Cardiothoracic surgery is a broad term encompassing almost all surgery that takes place in the chest, and encompasses cardiac, thoracic, and congenital heart surgery. These areas of surgery on the chest are usually divided into three categories with surgeons specializing in one area, but the term cardiothoracic surgery groups them all together. The distinctions of each area of expertise are nevertheless important to understand.
Theoretically, the term cardiothoracic surgery describes surgeries in the chest or thorax. Often, lines are drawn between those surgeries that most specifically treat the lungs and those surgeries that treat the heart and vessels, even if surgeons have roughly equivalent training. A further separation is between cardiovascular and lung surgeons and those doctors who specialize in paediatric cardiothoracic surgery. The paediatric doctor is usually most trained of the three areas, since he or she has completed additional study after becoming board certified as a cardiovascular or thoracic surgeon.
All of these doctors have an average of seven to nine years training after medical school, but paediatric surgeons may add two more years of fellowship training to this, and anyone specializing in transplant technology may spend more time studying. What is important to understand for the layman is that surgeons who specialize in a particular area treat complex diseases of that area best. Someone specializing in paediatric cardiothoracic surgery is most qualified to repair defects in children’s hearts and a person who has specialized in lung transplant would be the best doctor to see if this is required. Most general cardiac surgeons are logical choices for surgical treatments of adult or acquired heart disease.

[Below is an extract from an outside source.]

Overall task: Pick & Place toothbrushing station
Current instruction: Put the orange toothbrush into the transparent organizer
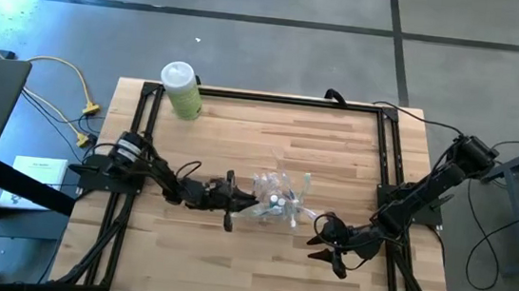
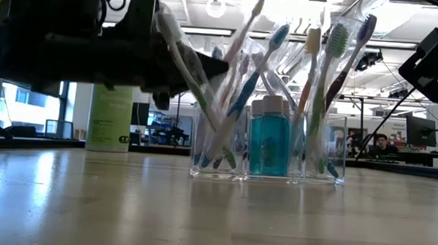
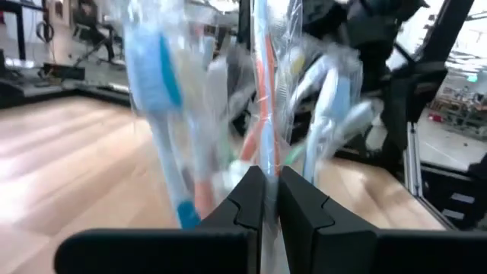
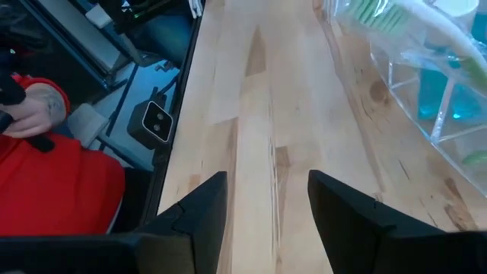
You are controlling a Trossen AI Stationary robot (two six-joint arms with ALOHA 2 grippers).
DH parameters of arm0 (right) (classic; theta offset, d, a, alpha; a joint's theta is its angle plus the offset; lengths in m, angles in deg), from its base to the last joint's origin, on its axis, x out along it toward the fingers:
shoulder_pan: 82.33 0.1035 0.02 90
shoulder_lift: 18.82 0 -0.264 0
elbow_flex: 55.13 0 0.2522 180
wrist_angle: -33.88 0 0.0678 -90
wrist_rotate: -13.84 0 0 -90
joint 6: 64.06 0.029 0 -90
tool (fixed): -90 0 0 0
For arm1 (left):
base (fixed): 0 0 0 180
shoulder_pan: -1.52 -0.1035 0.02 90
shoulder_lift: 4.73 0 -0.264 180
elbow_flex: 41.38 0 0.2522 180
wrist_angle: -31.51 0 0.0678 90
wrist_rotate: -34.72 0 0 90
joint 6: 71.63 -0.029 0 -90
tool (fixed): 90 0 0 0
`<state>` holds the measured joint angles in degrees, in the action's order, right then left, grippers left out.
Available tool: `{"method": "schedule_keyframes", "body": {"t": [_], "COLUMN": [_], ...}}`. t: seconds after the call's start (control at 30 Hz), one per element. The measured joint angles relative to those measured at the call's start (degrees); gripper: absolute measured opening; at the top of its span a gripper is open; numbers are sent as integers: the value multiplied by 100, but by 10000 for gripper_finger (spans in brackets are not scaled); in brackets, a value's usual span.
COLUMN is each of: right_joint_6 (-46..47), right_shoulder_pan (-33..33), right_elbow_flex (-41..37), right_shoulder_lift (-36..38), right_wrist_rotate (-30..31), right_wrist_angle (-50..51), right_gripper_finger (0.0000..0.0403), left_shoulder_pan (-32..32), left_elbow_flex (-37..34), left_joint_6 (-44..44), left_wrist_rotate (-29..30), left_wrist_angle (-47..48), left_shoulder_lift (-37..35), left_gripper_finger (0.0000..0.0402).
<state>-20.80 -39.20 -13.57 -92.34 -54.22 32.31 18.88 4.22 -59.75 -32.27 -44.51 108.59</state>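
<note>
The left gripper (image 1: 232, 203), jaws clamped on a wrapped toothbrush (image 3: 262, 99), stood at the clear organizer (image 2: 269, 144) mid-table, so placement was judged in hand, next requiring release; the right gripper (image 1: 330, 255) waited nearby, jaws apart.

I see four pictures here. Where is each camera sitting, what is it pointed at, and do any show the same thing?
High view: above the table, looking straight down; both arms show, left gripper and right gripper.
Low view: at table-top height, facing the clear organizer of toothbrushes; a dark arm intrudes.
Left wrist view: on the left arm, its shut fingers pinching a wrapped toothbrush.
Right wrist view: on the right arm, open fingers over bare wood.
All four show the organizer.
</note>
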Motion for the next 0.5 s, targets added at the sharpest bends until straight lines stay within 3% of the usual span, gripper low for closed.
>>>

There are a number of surgical interventions that may be offered by doctors specializing in cardiothoracic surgery. When grouped all together, these offer a plethora of ways to approach heart or lungs from a surgical perspective. Some of the procedures specialists in cardiothoracic surgery might do include the following:
- Repair or palliation of structural, congenital anomalies of the heart such as ventricular or atrial septal defects, transposition of the great arteries, Tetralogy of Fallot, double ventricle right outlet, mitral regurgitation, tricuspid atresia, or hypoplastic right or left ventricle
- Coronary artery bypass
- Widening of stenotic arteries or scaling of arteries with atherosclerosis
- Removal of heart tissue, especially in cases of cardiomyopathy
- Removal of fluid from the heart
- Repair of damage to the heart or great arteries as created by trauma (like a bullet wound or rupture)

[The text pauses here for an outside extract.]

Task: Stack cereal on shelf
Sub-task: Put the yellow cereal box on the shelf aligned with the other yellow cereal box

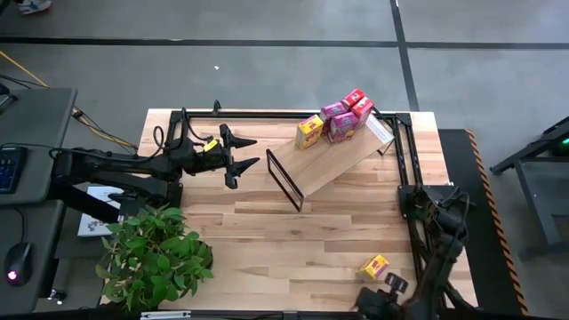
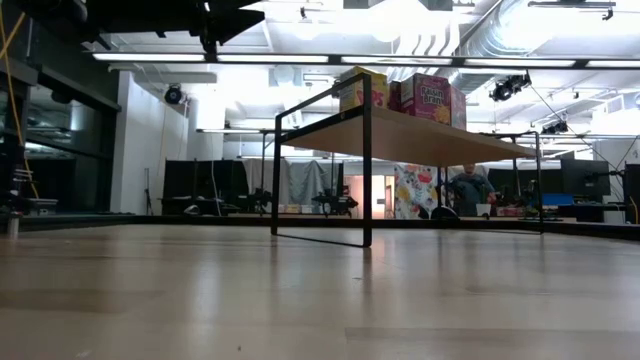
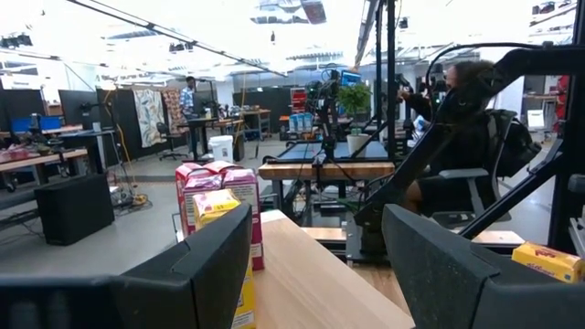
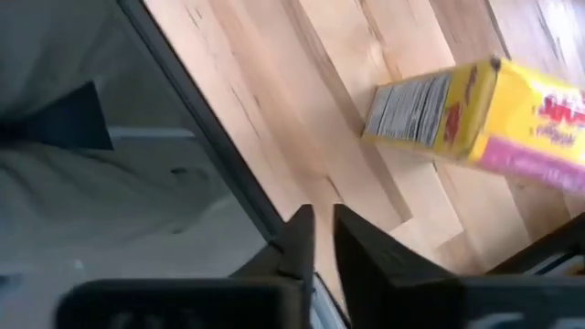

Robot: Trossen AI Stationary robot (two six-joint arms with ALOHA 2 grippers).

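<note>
Right hand [image 4: 315,239], fingers nearly closed on nothing, hovers near one yellow box [image 1: 375,266]; the shelf [image 1: 333,156] holds five cereal boxes [image 1: 336,119].

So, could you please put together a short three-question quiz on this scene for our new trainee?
1. How many cereal boxes stand on the shelf?
2. True or false: the loose yellow box lies on the table near the right gripper.
3. Which gripper has its fingers spread? A) left gripper B) right gripper C) both

Key:
1. Five: a yellow box, two pink boxes and two red boxes, grouped at the shelf's far end.
2. True; nothing holds it.
3. A; it hovers empty beside the shelf's near end, while the right gripper's fingers are nearly together.
</note>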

- Removal of fluid or built up material, as from bacteria, from the lungs
- Tumour or growth removal in heart or lungs
These are just a sample of some of the interventions cardiothoracic surgery provides, and increasingly, surgeons share repairs with cardiac interventionists who can do things like widen arteries or place stents in catheterization labs. Interventionists are not surgeons
but they’ve discovered non-surgical methods for addressing heart problems that were once only cured through surgery.
Cardiothoracic surgery has come a long way in the past century particularly in the past decade with the introduction of minimally invasive robotic heart surgery techniques. Now a triple bypass can be performed with minimum risk to the patient, rapid recovery, and with a speedy return to normal, everyday living.